» WHAT IS NEEDED
Output exactly the lines below, starting with the line that has "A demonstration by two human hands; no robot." and going on through the line that has "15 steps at", both included, and no other lines.

[RECORD SET]

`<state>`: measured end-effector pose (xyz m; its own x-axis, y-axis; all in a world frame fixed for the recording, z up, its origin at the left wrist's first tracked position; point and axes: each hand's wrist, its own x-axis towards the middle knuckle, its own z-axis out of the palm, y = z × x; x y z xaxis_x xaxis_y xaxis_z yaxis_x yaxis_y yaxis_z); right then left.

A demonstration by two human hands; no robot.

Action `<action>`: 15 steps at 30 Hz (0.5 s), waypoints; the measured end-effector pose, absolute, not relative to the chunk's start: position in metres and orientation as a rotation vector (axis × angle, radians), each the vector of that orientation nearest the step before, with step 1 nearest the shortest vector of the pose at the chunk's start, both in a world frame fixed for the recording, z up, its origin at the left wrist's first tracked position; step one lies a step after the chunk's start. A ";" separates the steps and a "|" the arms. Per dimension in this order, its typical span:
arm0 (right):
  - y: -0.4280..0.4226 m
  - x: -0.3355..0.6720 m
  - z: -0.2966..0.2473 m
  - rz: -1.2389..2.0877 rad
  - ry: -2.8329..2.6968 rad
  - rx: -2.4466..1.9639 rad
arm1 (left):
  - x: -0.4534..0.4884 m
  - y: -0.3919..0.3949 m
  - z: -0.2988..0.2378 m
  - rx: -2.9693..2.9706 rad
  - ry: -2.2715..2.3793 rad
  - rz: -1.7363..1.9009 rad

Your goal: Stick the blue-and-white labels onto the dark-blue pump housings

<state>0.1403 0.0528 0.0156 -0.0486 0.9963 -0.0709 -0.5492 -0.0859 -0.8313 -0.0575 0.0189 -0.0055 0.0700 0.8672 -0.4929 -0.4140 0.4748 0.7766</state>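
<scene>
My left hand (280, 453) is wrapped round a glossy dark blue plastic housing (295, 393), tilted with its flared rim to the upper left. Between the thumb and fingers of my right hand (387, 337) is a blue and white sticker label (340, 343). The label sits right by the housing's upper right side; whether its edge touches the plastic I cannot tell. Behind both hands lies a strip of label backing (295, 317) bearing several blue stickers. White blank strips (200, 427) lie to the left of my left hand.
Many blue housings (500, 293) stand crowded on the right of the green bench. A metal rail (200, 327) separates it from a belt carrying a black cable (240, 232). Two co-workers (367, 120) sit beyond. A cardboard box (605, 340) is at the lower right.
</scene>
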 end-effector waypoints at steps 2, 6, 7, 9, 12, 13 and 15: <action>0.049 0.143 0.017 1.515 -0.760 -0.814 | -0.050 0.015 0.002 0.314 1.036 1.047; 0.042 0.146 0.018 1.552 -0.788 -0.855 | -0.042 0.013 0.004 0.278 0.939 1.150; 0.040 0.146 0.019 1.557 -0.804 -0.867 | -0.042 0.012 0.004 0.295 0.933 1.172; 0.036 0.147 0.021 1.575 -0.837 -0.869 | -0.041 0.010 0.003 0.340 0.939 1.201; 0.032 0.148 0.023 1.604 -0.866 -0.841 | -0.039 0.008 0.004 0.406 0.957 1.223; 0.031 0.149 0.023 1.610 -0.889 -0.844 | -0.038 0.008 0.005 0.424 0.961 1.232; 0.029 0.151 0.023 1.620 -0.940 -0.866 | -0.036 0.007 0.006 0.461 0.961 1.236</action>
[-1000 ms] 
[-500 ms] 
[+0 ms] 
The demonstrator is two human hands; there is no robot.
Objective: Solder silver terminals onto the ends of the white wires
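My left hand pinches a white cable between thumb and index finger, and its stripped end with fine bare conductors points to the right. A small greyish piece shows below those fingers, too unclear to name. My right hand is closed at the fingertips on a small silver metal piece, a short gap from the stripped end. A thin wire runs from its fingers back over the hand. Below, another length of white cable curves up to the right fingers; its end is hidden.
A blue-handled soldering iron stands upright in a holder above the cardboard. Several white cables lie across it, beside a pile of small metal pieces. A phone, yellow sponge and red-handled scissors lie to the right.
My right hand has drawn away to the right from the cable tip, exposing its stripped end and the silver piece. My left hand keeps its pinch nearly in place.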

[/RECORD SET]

» RESULT OF THIS TASK
A demonstration by two human hands; no robot.

Action `<action>`: 15 steps at 30 Hz (0.5 s), waypoints; the measured end-effector pose, absolute, not relative to the chunk's start: position in metres and orientation as a rotation vector (axis × angle, radians), each the vector of that orientation nearest the step before, with step 1 nearest the shortest vector of the pose at the chunk's start, both in a world frame fixed for the recording, z up, its origin at the left wrist's first tracked position; step one lies a step after the chunk's start. A ";" separates the steps and a "|" the arms. Per dimension in this order, its typical span:

The output given is complete.